WHAT TO PRODUCE:
All that should be output is the block of lines below from the line with "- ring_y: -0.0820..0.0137" to the line with "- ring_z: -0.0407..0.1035", both included, exactly as written.

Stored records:
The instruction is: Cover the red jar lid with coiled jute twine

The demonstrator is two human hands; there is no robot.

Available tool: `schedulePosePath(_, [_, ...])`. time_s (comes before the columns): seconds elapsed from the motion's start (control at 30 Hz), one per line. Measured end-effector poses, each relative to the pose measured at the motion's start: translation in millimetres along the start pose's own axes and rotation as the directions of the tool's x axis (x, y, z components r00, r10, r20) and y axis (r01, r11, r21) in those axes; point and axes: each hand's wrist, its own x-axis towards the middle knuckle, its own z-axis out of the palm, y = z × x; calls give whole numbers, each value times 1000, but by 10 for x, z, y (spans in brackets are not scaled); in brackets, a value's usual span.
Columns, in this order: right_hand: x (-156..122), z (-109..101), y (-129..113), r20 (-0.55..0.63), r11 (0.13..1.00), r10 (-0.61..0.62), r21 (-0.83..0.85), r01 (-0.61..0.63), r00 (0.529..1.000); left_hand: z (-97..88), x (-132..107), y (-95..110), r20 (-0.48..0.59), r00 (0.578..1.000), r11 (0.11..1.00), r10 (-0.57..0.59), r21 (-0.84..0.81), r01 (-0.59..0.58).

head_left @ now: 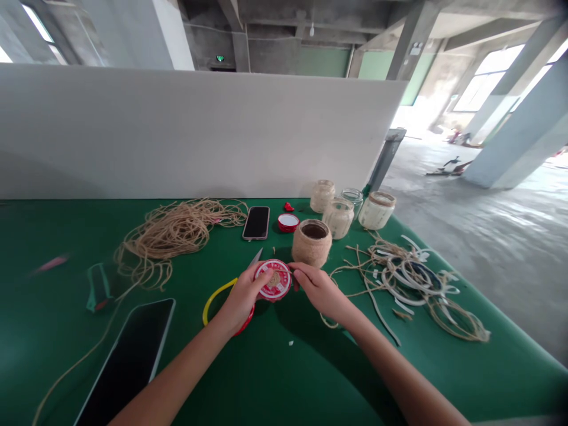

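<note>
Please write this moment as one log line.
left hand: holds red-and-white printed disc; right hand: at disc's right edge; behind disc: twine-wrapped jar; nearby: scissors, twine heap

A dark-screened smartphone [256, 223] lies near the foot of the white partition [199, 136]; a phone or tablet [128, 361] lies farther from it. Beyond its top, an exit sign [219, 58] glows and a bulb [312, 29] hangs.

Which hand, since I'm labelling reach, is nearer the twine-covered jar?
Right. The right hand is just in front of the twine-covered jar; the left hand is farther off, to its front left, holding a red-and-white disc.
</note>
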Motion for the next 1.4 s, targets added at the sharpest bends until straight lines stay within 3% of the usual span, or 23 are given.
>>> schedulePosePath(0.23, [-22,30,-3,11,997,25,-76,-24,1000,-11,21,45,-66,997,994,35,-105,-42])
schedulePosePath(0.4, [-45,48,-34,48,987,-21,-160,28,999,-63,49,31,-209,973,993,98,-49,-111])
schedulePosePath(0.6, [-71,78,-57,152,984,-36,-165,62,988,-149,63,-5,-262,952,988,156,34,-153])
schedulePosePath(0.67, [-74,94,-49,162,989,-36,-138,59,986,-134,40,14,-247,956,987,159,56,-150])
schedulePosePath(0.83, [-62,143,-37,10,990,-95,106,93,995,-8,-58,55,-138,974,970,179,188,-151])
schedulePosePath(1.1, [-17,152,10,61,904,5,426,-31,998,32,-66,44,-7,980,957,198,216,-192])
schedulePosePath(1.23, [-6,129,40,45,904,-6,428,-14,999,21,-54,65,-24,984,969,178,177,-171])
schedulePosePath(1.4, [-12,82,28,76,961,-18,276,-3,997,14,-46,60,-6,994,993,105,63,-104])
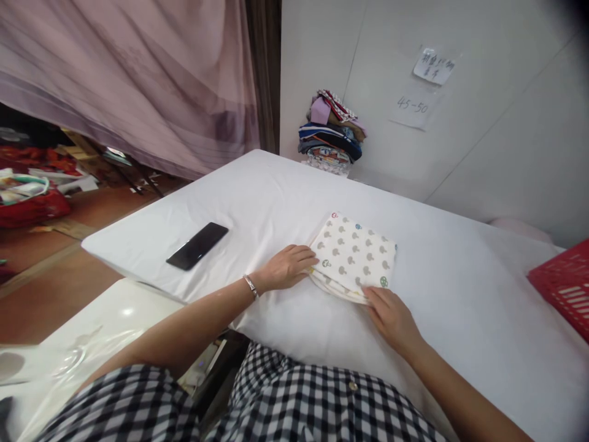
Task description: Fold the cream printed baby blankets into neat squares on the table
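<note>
A folded white cloth (354,248) with grey, mushroom-like prints and a few coloured ones lies flat on the white-covered table (276,196). Its near edge shows several layers, curved and slightly uneven. My left hand (289,266), with a bracelet at the wrist, holds the cloth's left corner, fingers on top and thumb by the edge. At the near right corner, my right hand (391,316) pinches the layers between fingers and thumb. The underside of the cloth is hidden.
A black phone (197,245) lies on the table to the left. Stacked folded fabrics (331,132) stand against the wall beyond the far edge. A red plastic basket (564,285) is at the right. A pink curtain (151,80) hangs at the back left.
</note>
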`<act>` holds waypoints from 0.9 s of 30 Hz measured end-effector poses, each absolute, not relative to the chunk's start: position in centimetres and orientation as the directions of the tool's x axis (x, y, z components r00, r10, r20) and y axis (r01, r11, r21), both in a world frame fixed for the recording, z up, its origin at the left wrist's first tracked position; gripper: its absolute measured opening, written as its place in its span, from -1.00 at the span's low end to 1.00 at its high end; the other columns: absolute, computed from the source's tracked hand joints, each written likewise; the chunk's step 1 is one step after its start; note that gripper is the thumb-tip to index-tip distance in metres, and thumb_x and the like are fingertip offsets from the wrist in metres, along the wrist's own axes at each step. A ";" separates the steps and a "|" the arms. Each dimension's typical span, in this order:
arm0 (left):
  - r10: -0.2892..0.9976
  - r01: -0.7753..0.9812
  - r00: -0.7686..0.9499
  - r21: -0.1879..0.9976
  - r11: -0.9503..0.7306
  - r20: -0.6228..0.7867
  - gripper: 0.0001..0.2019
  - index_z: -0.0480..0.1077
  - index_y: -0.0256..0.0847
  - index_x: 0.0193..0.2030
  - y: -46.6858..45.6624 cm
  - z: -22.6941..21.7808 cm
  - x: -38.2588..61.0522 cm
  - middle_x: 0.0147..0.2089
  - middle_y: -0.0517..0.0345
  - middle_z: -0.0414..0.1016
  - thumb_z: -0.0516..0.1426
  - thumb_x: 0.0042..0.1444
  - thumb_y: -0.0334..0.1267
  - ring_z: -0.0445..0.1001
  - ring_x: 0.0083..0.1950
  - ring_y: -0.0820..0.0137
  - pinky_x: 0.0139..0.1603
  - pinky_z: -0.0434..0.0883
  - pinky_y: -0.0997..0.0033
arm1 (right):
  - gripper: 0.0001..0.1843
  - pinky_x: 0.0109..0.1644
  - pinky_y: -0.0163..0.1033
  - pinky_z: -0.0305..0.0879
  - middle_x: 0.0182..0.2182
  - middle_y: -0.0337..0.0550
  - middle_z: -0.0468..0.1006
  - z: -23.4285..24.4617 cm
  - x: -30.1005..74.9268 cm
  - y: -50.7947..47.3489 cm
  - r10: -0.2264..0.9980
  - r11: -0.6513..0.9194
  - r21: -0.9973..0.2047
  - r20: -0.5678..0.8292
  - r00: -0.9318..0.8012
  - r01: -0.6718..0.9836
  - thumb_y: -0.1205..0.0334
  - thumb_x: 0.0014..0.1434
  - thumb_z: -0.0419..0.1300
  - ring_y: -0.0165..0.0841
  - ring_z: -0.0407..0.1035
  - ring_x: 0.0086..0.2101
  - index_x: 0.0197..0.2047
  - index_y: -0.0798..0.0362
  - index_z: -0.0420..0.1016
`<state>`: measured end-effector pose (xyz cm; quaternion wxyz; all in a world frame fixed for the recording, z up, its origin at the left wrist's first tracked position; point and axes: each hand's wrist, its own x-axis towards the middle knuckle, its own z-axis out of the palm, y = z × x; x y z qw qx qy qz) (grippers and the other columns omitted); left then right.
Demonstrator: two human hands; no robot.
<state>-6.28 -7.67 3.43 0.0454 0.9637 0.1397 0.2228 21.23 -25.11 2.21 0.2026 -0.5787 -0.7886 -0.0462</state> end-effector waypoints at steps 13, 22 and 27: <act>0.335 0.311 0.852 0.126 -0.942 0.402 -0.68 0.31 -0.19 0.06 -8.6 2.2 -4.2 0.13 -0.02 0.36 0.01 0.16 -0.39 0.21 0.22 0.21 0.18 0.19 0.09 | -0.59 -0.02 -0.03 0.32 -0.04 -0.03 0.41 3.4 21.2 -24.9 0.939 0.303 -0.227 0.238 -0.249 0.926 0.20 0.16 0.08 -0.19 0.31 -0.06 0.10 0.03 0.32; 0.312 0.247 0.867 0.210 -0.946 0.388 -0.47 0.26 -0.19 0.12 -7.1 2.2 -5.1 0.21 0.00 0.28 -0.07 0.01 -0.63 0.14 0.28 0.30 0.19 0.27 0.14 | -0.62 0.02 -0.05 0.32 0.00 -0.04 0.38 3.5 21.4 -24.8 0.944 0.255 -0.304 0.284 -0.168 0.918 0.13 0.22 0.05 -0.21 0.28 -0.01 0.09 0.00 0.31; 0.293 0.229 0.865 0.198 -0.953 0.407 -0.55 0.32 -0.21 0.05 -6.1 3.6 -5.1 0.09 0.04 0.40 -0.03 0.02 -0.57 0.23 0.22 0.29 0.17 0.30 0.17 | -0.59 0.04 0.00 0.30 0.02 -0.03 0.38 3.4 22.3 -24.5 0.920 0.352 -0.249 0.272 -0.284 0.902 0.24 0.20 0.04 -0.19 0.28 0.00 0.13 -0.02 0.27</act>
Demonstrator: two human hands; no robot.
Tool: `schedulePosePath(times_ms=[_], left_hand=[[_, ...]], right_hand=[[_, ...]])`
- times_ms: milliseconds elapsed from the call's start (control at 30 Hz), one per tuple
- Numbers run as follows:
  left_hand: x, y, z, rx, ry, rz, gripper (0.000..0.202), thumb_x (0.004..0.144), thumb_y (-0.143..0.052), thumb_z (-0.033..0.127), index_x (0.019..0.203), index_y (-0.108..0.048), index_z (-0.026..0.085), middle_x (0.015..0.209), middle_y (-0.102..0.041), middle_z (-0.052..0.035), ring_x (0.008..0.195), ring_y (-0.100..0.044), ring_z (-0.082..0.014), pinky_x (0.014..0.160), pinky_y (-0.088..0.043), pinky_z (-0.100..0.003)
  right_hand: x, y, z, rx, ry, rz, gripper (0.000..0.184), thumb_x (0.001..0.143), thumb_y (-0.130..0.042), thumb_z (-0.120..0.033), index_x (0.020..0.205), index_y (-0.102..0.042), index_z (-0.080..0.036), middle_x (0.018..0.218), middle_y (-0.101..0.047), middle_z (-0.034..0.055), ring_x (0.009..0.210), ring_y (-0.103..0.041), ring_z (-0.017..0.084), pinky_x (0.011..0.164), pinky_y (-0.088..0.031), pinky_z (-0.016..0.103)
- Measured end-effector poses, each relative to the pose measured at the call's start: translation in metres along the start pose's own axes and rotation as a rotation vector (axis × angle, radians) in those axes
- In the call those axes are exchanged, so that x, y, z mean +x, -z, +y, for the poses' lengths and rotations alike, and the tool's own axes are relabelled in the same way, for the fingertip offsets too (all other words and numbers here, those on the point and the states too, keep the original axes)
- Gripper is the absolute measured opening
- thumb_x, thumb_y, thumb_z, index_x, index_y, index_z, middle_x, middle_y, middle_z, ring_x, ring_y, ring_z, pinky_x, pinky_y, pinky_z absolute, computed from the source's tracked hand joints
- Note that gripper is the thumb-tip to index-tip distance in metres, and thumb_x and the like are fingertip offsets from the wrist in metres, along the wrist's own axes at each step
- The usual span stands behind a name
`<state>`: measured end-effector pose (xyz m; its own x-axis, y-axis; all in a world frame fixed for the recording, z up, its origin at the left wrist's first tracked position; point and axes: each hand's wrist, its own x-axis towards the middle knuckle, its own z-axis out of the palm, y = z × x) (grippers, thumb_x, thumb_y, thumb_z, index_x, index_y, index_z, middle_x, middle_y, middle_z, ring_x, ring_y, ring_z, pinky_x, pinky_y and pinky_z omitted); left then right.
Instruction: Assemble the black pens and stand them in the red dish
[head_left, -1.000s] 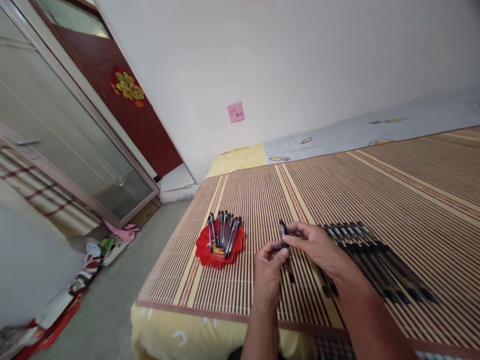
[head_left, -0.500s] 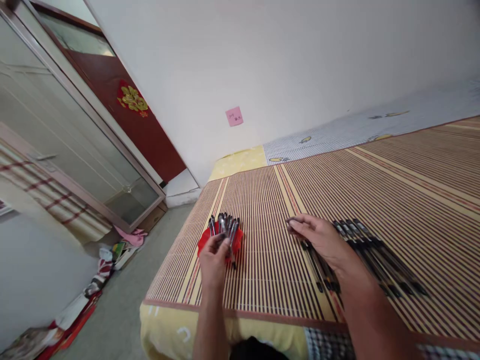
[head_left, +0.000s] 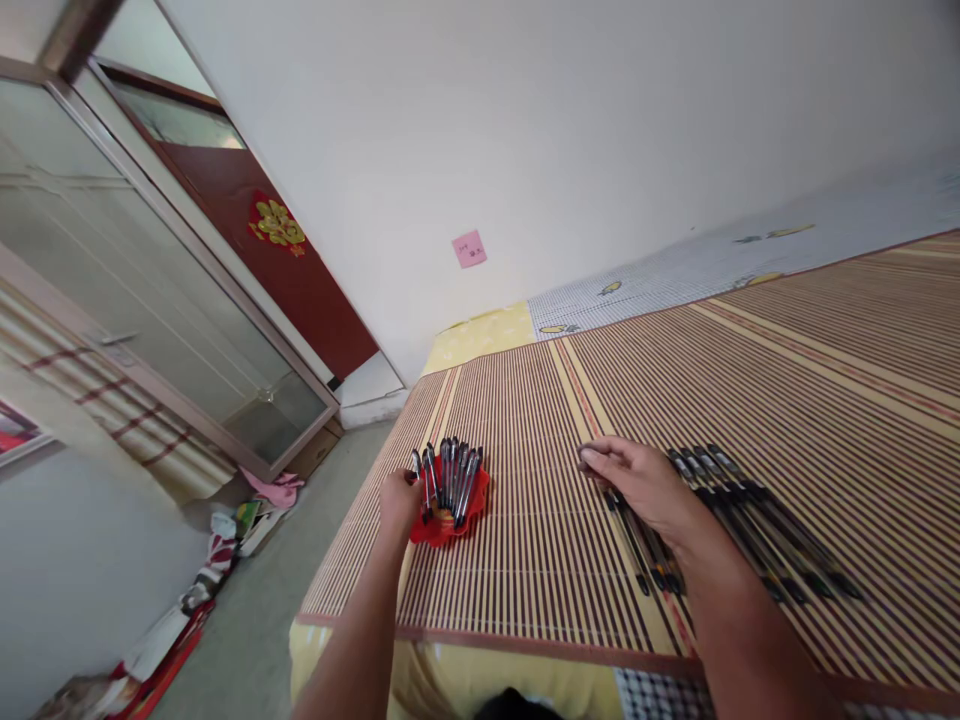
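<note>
My left hand is at the left edge of a red scalloped dish, its fingers closed around a black-capped clear pen whose upper end shows above them. Several more black-capped pens lean side by side in that dish. Over the mat, my right hand pinches thumb and fingers together on a small dark thing that I cannot make out. Under and beside this hand lie a few pens, partly hidden by the palm and wrist. To its right rests a row of several black pens.
A striped bamboo mat covers the bed, with a yellow sheet hanging at its front edge. Behind stands a white wall with a pink note. Left of the bed are the floor, a glazed door and piled items along the wall.
My left hand has moved left, from in front of the pens to the dish's left edge, uncovering more of the dish and pens. My right hand stays nearly in place. The view has shifted slightly.
</note>
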<state>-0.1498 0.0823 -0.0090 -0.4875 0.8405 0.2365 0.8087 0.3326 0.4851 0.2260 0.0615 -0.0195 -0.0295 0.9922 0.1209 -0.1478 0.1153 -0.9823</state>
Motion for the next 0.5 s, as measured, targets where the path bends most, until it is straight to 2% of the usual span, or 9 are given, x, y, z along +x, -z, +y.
schedulePosePath(times_ms=[167,300,500], left_hand=[[0.002,-0.010,-0.002,0.104,-0.052,-0.001,0.018,0.080,-0.061,0.022,0.092,-0.070,0.012,0.083,-0.074,-0.0144,0.079,-0.067,-0.0259,0.061,-0.035,-0.030],[0.003,-0.013,-0.004,0.142,-0.066,0.017,0.019,0.082,-0.062,0.024,0.096,-0.068,0.013,0.087,-0.074,-0.0139,0.083,-0.067,-0.0259,0.064,-0.036,-0.029],[-0.003,-0.014,0.000,0.169,-0.091,0.031,0.020,0.081,-0.065,0.021,0.100,-0.066,0.014,0.083,-0.072,-0.0110,0.078,-0.066,-0.0247,0.062,-0.037,-0.029]], right_hand=[[-0.001,0.000,-0.003,-0.008,-0.011,0.006,0.029,0.072,-0.075,-0.046,0.087,-0.074,-0.021,0.083,-0.075,0.0080,0.080,-0.071,0.025,0.078,-0.056,0.038],[-0.003,0.004,-0.005,-0.099,-0.066,-0.032,0.036,0.077,-0.072,-0.050,0.099,-0.074,-0.021,0.093,-0.075,0.0099,0.087,-0.071,0.025,0.081,-0.056,0.037],[-0.002,0.006,-0.001,-0.126,-0.041,-0.046,0.036,0.081,-0.068,-0.049,0.103,-0.074,-0.021,0.094,-0.075,0.0099,0.089,-0.071,0.025,0.082,-0.056,0.037]])
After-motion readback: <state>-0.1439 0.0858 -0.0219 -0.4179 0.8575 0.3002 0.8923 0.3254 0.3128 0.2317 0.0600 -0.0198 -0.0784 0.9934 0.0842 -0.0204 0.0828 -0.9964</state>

YOUR SOLUTION:
  - ring_y: -0.0820..0.0137
  - pinky_x: 0.0139..0.1603
  - pinky_z: -0.0434..0.0883
  - pinky_y: -0.0997..0.0033
arm1 (right):
  - gripper: 0.0001..0.1843
  - pinky_x: 0.0109..0.1644
  - pinky_y: -0.0163..0.1033
  - pinky_z: -0.0305..0.0879
  - middle_x: 0.0182..0.2182
  - middle_y: -0.0337..0.0550
  - middle_z: -0.0468..0.1006
  - z: -23.4285..24.4617 cm
  - x: -30.1005..74.9268 cm
  - y: -50.7947..47.3489 cm
  - r10: -0.2264..0.9980
  - r11: -0.6513..0.9194
  - r21: -0.9973..0.2047
  - r20: -0.5678..0.8292
  - r00: -0.9318..0.8012
  - r01: -0.6718..0.9836
  - thumb_y: -0.1205..0.0334
  - thumb_x: 0.0014..0.1434
  - thumb_z: -0.0419..0.1300
  - ring_y: -0.0165..0.0841
  - ring_z: -0.0407..0.1035

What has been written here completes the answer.